Exercise aim:
A faithful transcript of all the lines below, with no pictures, is the goal here.
·····
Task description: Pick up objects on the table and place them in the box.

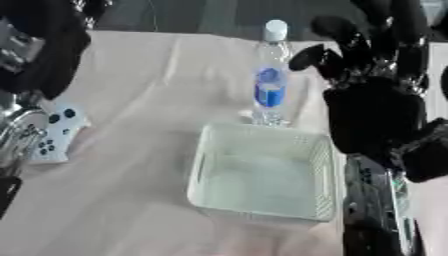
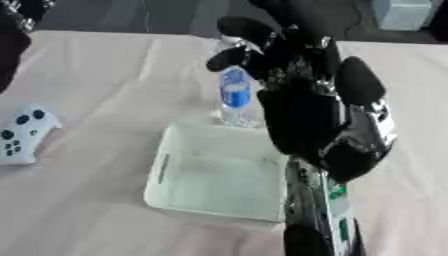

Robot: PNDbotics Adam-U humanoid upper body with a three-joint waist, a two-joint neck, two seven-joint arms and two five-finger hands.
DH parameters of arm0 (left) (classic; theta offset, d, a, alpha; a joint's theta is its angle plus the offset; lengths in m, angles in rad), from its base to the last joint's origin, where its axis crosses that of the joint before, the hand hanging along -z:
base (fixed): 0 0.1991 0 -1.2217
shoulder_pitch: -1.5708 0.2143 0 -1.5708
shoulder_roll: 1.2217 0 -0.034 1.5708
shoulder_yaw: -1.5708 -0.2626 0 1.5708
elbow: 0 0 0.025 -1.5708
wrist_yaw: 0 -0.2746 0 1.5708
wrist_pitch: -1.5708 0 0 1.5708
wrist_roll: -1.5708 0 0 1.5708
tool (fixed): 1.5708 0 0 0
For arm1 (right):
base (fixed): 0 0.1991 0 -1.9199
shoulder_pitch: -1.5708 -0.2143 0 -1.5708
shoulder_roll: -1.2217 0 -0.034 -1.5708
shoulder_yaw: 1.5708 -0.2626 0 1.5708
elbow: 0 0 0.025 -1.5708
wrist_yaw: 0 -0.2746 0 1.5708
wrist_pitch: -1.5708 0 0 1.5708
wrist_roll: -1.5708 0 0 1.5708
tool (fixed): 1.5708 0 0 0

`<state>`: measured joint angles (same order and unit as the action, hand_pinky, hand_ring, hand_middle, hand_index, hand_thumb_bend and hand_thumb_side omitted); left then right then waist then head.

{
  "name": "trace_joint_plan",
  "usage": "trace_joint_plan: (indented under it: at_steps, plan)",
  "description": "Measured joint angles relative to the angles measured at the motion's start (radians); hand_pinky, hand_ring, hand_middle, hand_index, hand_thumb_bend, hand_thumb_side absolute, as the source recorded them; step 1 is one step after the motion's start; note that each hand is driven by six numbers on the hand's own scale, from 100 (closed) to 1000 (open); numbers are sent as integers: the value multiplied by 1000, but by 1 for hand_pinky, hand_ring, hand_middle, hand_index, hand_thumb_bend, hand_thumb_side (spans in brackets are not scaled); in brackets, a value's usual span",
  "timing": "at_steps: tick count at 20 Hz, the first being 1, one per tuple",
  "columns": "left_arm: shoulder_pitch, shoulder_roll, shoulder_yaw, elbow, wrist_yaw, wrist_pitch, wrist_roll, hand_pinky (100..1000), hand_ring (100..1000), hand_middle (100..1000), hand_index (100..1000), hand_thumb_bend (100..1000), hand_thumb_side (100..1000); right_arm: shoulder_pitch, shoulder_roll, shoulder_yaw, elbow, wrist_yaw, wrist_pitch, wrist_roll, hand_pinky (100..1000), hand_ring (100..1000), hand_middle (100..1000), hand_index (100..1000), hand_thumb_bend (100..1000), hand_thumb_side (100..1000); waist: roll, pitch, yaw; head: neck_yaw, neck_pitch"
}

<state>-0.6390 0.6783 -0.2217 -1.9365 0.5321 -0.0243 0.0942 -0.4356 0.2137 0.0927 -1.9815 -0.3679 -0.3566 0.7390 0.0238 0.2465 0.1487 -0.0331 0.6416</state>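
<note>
Right hand (image 1: 376, 115) hovers spread at 3 o'clock of the white box (image 1: 262, 175) — water bottle (image 1: 270, 75) upright at 12, game controller (image 2: 22, 132) at 9.

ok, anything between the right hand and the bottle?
Nothing visible. The right hand is raised just right of the upright bottle, fingers open, with only bare gap between them. The box sits nearer the camera, below that path.

bottle (image 1: 271, 80) behind box (image 1: 262, 175), controller (image 2: 22, 132) left

bottle (image 2: 234, 95) top hidden by right hand (image 2: 306, 120)
</note>
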Motion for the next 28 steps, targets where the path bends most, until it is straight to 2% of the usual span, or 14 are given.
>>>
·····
Expected answer:
Task description: Pick up objects on the table and place them in the box.


Robot: PNDbotics Adam-U humanoid upper body with a three-joint waist, a two-joint neck, two seven-joint arms and two five-finger hands.
DH parameters of arm0 (left) (classic; theta offset, d, a, alpha; a joint's theta is its angle plus the offset; lengths in m, angles in rad), from its base to the last joint's origin, where its axis crosses that of the joint before, the hand hanging along -z:
base (fixed): 0 0.1991 0 -1.2217
shoulder_pitch: -1.5708 0.2143 0 -1.5708
shoulder_roll: 1.2217 0 -0.034 1.5708
shoulder_yaw: -1.5708 -0.2626 0 1.5708
elbow: 0 0 0.025 -1.5708
wrist_yaw: 0 -0.2746 0 1.5708
wrist_pitch: -1.5708 0 0 1.5708
wrist_roll: -1.5708 0 0 1.5708
tool (fixed): 1.5708 0 0 0
For arm1 (right):
base (fixed): 0 0.1991 0 -1.9199
shoulder_pitch: -1.5708 -0.2143 0 -1.5708
shoulder_roll: -1.2217 0 -0.034 -1.5708
shoulder_yaw: 1.5708 -0.2626 0 1.5708
elbow: 0 0 0.025 -1.5708
wrist_yaw: 0 -0.2746 0 1.5708
wrist_pitch: -1.5708 0 0 1.5708
wrist_roll: -1.5708 0 0 1.5708
tool (fixed): 1.5708 0 0 0

`<state>`: measured joint angles (same order and unit as the action, hand_pinky, hand_ring, hand_middle, hand_index, hand_thumb_bend and hand_thumb_side omitted); left then right then waist then head.

{
  "name": "trace_joint_plan",
  "usage": "trace_joint_plan: (indented under it: at_steps, plan)",
  "description": "Measured joint angles relative to the angles measured at the motion's start (radians); hand_pinky, hand_ring, hand_middle, hand_index, hand_thumb_bend, hand_thumb_side absolute, as the source recorded them; step 1 is one step after the motion's start; note that each hand is driven by six numbers on the hand's own scale, from 100 (closed) to 1000 (open); numbers are sent as integers: the value multiplied by 1000, but by 1 for hand_pinky, hand_ring, hand_middle, hand_index, hand_thumb_bend, hand_thumb_side (spans in brackets are not scaled); in brackets, a value's usual span",
  "timing": "at_steps: tick count at 20 Hz, the first being 1, one per tuple",
  "columns": "left_arm: shoulder_pitch, shoulder_roll, shoulder_yaw, elbow, wrist_yaw, wrist_pitch, wrist_roll, hand_pinky (100..1000), hand_ring (100..1000), hand_middle (100..1000), hand_index (100..1000), hand_thumb_bend (100..1000), hand_thumb_side (100..1000); right_arm: shoulder_pitch, shoulder_roll, shoulder_yaw, elbow, wrist_yaw, wrist_pitch, wrist_roll, hand_pinky (100..1000), hand_ring (100..1000), hand_middle (100..1000), hand_index (100..1000), hand_thumb_bend (100..1000), hand_thumb_side (100..1000); waist: roll, pitch, yaw; head: neck_yaw, neck_pitch"
}

<state>-0.6390 0.6783 -0.2217 -1.9365 0.5321 -0.0243 0.0942 -0.4356 0.2137 0.0927 -1.9815 -0.3679 -0.3566 0.7390 0.0238 0.2465 0.1487 -0.0331 0.6416</state>
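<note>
Right hand (image 1: 376, 115) hovers spread at 3 o'clock of the white box (image 1: 262, 175) — water bottle (image 1: 270, 75) upright at 12, game controller (image 2: 22, 132) at 9.

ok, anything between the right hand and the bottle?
Nothing visible. The right hand is raised just right of the upright bottle, fingers open, with only bare gap between them. The box sits nearer the camera, below that path.

bottle (image 1: 271, 80) behind box (image 1: 262, 175), controller (image 2: 22, 132) left

bottle (image 2: 234, 95) top hidden by right hand (image 2: 306, 120)
</note>
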Motion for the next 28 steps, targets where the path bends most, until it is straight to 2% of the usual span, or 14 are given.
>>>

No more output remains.